WHAT IS REQUIRED: Two lines below mark the span: the one containing "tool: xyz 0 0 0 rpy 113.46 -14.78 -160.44" and the one containing "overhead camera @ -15". Set down both, plus every line between, exactly as they stand, and nothing else.

RECORDS TO PROCESS:
◆ ◆ ◆ ◆

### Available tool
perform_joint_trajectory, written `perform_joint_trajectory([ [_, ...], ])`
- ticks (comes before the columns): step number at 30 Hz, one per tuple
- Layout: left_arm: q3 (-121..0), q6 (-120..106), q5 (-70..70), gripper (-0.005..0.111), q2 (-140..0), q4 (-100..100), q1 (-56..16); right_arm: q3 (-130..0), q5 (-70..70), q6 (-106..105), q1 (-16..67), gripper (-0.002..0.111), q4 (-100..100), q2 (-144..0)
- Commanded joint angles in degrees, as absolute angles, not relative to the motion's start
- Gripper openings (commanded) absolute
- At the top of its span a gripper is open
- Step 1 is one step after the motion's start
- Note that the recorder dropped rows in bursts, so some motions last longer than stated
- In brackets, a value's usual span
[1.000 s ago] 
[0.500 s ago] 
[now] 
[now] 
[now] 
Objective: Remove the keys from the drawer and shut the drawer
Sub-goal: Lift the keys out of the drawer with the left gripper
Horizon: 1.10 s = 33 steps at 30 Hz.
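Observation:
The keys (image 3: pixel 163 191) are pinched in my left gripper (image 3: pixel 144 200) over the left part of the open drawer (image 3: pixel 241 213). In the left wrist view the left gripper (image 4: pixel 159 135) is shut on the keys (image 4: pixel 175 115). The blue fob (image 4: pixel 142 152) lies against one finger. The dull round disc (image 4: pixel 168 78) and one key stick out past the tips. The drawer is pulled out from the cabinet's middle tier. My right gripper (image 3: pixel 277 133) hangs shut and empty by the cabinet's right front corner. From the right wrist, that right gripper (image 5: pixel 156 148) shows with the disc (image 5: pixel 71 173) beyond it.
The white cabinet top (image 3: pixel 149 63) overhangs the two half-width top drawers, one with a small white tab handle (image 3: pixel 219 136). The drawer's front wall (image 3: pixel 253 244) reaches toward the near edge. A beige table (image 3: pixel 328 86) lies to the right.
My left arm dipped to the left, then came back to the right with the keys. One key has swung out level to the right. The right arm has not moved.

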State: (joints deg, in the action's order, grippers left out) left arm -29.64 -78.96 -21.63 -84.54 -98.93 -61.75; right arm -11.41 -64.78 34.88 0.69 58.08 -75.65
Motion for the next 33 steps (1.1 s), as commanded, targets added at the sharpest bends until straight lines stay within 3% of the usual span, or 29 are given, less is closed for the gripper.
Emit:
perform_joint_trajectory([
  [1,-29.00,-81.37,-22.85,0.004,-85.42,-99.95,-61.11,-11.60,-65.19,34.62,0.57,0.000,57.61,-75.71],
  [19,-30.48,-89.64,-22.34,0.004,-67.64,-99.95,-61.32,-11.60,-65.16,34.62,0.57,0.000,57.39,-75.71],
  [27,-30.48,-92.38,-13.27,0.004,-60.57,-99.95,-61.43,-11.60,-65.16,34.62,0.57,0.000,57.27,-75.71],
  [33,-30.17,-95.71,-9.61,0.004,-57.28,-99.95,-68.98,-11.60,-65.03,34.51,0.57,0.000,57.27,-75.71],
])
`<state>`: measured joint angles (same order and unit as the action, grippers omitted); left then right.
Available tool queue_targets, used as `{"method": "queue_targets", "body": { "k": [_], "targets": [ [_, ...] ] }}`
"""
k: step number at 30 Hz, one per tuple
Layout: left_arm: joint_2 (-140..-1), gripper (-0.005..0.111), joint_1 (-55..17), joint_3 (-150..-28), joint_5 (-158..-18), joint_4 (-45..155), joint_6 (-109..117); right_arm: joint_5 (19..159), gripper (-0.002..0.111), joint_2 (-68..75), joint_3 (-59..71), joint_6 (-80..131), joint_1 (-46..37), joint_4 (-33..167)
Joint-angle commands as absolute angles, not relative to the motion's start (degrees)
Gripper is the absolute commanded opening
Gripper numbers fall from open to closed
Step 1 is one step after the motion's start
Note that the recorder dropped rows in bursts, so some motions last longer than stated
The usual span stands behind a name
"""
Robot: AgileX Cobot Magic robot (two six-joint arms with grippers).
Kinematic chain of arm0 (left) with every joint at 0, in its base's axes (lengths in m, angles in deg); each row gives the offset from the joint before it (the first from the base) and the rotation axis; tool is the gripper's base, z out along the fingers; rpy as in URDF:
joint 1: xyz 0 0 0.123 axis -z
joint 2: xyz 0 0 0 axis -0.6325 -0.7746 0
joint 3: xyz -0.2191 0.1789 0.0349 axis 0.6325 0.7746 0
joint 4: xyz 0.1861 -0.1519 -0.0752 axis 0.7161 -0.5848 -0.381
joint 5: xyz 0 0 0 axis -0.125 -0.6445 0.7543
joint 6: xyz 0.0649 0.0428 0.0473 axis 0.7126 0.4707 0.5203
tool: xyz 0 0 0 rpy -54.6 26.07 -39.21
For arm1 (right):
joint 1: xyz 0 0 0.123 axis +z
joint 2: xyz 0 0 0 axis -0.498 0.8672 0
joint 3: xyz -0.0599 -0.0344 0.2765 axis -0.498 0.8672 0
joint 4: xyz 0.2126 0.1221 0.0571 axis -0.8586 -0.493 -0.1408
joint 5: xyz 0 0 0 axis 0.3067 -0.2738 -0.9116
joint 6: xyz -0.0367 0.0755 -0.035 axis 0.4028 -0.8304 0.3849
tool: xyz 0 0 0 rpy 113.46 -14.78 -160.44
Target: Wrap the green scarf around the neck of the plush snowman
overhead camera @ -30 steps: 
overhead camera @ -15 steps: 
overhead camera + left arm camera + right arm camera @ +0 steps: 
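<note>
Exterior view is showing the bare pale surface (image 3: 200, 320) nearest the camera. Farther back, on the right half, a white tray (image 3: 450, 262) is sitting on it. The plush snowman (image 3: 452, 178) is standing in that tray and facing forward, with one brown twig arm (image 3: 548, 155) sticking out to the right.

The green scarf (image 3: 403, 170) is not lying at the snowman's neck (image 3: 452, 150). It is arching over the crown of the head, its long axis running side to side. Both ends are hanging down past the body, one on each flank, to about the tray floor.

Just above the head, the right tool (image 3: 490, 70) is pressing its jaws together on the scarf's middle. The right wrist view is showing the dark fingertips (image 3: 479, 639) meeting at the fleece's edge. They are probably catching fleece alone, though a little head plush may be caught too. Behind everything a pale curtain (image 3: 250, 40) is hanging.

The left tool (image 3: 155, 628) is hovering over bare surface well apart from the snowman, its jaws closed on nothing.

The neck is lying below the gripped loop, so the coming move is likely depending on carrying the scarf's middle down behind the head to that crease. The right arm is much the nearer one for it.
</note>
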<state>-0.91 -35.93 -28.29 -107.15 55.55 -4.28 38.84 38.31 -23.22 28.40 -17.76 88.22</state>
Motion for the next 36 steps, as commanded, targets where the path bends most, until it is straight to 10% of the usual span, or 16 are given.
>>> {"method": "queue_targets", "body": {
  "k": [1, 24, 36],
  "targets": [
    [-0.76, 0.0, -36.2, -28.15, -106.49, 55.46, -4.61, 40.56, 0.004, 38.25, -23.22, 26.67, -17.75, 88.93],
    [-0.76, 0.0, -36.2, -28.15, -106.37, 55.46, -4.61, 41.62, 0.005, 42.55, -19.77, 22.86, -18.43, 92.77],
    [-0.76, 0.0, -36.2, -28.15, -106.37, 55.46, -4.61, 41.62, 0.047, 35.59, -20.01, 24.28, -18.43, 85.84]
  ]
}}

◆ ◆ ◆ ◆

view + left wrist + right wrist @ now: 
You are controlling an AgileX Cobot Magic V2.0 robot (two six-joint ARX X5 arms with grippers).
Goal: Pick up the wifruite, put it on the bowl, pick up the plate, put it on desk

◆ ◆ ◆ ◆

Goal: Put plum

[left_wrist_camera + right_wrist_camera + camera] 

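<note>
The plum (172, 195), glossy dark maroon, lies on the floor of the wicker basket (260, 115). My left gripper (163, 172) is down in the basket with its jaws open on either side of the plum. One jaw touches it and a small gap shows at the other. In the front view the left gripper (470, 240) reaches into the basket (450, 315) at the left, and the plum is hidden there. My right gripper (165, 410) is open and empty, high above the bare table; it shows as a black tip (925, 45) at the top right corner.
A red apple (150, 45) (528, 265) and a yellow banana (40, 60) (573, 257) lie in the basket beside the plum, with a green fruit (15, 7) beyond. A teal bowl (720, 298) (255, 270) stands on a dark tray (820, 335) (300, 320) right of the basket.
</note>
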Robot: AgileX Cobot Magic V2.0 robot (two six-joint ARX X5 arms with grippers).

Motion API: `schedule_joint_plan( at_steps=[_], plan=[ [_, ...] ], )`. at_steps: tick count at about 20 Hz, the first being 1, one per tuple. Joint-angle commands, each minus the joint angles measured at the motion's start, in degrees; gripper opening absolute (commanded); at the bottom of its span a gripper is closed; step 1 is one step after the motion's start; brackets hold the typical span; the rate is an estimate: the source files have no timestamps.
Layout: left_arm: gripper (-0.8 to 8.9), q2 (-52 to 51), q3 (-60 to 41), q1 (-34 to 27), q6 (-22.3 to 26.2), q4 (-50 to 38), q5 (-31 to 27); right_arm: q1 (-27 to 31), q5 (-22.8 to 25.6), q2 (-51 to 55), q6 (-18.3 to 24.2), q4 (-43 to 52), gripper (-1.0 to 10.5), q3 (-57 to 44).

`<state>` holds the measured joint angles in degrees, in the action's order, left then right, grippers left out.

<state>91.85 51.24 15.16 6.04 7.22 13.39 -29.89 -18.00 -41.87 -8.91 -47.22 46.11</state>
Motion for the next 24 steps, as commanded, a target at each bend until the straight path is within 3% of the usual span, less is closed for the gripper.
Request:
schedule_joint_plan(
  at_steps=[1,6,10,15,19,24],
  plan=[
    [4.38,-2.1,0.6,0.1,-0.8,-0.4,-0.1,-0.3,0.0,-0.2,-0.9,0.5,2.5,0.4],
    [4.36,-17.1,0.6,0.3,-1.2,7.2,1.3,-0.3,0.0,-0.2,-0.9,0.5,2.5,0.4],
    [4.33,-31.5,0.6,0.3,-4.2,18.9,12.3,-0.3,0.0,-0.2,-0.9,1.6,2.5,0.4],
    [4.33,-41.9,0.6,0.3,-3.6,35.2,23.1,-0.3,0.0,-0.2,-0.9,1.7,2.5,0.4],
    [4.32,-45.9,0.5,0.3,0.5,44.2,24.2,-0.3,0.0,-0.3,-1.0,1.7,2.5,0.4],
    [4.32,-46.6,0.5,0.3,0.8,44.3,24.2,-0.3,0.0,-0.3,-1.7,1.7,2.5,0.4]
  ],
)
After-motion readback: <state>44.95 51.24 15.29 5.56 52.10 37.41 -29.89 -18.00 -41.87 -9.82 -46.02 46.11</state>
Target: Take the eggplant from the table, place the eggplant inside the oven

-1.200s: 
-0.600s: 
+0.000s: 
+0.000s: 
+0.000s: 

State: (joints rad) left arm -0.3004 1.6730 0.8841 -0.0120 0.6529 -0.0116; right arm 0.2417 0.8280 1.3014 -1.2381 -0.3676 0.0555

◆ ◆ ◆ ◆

PROBLEM SOLUTION:
tool: xyz 0 0 0 rpy 113.46 -14.78 -160.44
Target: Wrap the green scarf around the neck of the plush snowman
overhead camera @ -30 steps: 
overhead camera @ -15 steps: 

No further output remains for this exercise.